__To do__:
One number should be the full reply: how many lines of the material below contain "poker".

__Given material__:

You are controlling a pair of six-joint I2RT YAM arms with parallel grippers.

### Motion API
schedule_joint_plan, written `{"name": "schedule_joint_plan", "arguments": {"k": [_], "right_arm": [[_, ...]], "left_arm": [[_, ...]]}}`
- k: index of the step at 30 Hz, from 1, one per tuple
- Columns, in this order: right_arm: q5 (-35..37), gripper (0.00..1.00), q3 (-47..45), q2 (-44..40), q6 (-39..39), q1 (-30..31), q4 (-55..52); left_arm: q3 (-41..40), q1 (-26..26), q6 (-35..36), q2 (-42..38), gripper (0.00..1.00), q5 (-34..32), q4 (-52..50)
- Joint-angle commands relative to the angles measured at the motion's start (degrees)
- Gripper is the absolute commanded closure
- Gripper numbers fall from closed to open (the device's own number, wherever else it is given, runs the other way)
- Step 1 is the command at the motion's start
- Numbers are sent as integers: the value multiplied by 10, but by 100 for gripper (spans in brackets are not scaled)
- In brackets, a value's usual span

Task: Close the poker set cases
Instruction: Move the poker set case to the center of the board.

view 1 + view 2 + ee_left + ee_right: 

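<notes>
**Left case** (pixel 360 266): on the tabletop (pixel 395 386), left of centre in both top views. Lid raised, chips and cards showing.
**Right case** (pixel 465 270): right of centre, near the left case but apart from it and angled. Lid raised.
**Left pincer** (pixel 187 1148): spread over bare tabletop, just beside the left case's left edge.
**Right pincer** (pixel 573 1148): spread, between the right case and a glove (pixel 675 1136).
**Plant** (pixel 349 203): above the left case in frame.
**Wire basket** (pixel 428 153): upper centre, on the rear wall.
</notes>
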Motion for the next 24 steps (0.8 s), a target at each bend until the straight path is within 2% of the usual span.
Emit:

__Expected output__:
2